Studs Terkel: You were thinking of being a doctor?

Paul Tibbets: I didn't think that, my father thought it. He said, "You're going to be a doctor," and I just nodded my head and that was it. And I started out that way; but about a year before I was able to get into an airplane, fly it - I soloed - and I knew then that I had to go fly airplanes.

Studs Terkel: Now by 1944 you were a pilot - a test pilot on the program to develop the B-29 bomber. When did you get word that you had a special assignment?

Paul Tibbets: One day [in September 1944] I'm running a test on a B-29, I land, a man meets me. He says he just got a call from General Uzal Ent [commander of the second air force] at Colorado Springs, he wants me in his office the next morning at nine o'clock. He said, "Bring your clothing - your B4 bag - because you're not coming back. " Well, I didn't know what it was and didn't pay any attention to it - it was just another assignment. I got to Colorado Springs the next morning pe rfectly on time.

A man named Lansdale met me, walked me to General Ent's office and closed the door behind me. With him was a man wearing a blue suit, a US Navy captain - that was William Parsons, who flew with me to Hiroshima - and Dr Norman Ramsey, Columbia University professor in nuclear physics. And Norman said: "OK, we've got what we call the Manhattan Project. What we're doing is trying to develop an atomic bomb. We've gotten to the point now where we can't go much further till we have airplanes to work with."

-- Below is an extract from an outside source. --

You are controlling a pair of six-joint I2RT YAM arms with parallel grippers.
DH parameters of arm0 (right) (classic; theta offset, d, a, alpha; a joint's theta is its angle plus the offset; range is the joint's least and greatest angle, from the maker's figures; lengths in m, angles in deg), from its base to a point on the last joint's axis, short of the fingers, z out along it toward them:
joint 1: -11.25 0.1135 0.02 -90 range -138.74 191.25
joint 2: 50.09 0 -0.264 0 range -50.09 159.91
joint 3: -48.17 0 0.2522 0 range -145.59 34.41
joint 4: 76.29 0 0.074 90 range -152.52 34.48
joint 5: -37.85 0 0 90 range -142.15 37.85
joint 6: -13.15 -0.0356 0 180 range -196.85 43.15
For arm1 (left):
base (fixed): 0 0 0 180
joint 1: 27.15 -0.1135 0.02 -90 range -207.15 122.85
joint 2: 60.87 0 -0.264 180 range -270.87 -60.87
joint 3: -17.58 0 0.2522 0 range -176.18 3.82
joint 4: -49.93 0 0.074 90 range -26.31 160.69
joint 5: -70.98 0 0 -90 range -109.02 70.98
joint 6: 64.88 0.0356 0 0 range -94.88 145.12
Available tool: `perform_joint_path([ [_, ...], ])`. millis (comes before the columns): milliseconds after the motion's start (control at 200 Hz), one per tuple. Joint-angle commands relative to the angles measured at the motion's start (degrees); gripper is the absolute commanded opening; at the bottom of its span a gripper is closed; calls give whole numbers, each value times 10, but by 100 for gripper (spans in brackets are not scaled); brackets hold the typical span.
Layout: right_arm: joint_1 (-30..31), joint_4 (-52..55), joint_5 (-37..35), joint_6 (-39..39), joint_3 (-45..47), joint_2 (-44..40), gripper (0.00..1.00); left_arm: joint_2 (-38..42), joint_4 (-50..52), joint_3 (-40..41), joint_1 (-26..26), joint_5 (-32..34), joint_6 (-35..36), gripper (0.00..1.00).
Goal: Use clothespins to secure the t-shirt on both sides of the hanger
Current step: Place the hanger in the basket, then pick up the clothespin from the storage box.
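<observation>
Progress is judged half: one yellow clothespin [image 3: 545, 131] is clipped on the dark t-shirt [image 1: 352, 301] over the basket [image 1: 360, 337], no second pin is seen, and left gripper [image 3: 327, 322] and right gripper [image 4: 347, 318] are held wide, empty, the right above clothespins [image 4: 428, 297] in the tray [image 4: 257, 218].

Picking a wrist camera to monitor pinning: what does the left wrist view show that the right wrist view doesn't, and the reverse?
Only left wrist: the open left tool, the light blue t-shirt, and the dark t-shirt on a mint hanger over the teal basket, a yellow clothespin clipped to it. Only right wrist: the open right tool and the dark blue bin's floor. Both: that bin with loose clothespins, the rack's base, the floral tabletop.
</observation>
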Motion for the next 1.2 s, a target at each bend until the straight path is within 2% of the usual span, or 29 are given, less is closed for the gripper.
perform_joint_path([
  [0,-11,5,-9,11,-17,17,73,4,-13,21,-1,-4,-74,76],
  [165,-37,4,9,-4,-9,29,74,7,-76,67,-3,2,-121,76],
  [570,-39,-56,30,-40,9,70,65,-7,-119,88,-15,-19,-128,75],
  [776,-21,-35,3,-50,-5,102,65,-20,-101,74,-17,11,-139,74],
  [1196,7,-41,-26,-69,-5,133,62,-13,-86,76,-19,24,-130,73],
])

He gave me an explanation which probably lasted 45, 50 minutes, and they left. General Ent looked at me and said, "The other day, General Arnold [commander general of the army air corps] offered me three names. "Both of the others were full colonels; I was a lieutenant-colonel. He said that when General Arnold asked which of them could do this atomic weapons deal, he replied without hesitation, "Paul Tibbets is the man to do it." I said, "Well, thank you , sir." Then he laid out what was going on and it was up to me now to put together an organization and train them to drop atomic weapons on both Europe and the Pacific - Tokyo.

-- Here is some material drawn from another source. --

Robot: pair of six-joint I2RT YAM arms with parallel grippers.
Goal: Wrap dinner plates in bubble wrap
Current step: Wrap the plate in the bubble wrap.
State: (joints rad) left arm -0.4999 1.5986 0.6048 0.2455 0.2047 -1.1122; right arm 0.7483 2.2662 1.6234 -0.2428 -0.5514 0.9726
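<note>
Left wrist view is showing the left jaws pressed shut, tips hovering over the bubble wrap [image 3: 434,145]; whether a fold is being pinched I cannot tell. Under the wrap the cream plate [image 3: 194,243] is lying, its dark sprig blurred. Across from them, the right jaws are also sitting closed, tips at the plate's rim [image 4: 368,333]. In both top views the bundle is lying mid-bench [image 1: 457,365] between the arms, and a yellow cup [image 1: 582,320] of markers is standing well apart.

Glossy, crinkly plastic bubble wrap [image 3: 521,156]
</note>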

Studs Terkel: Interesting that they would have dropped it on Europe as well. We didn't know that.

Paul Tibbets: My edict was as clear as could be. Drop simultaneously in Europe and the Pacific because of the secrecy problem - you couldn't drop it in one part of the world without dropping it in the other. And so he said, "I don't know what to tell you, but I know you happen to have B-29's to start with. I've got a squadron in training in Nebraska - they have the best record so far of anybody we've got. I want you to go visit them, look at them, talk to them, do whatever you want. If they don't suit you, we'll get you some more." He said: "There's nobody could tell you what you have to do because nobody knows. If we can do anything to help you, ask me." I said thank you very much. He said, "Paul, be careful how you treat this responsibility, because if you're successful you'll probably be called a hero. And if you're unsuccessful, you might wind up in prison."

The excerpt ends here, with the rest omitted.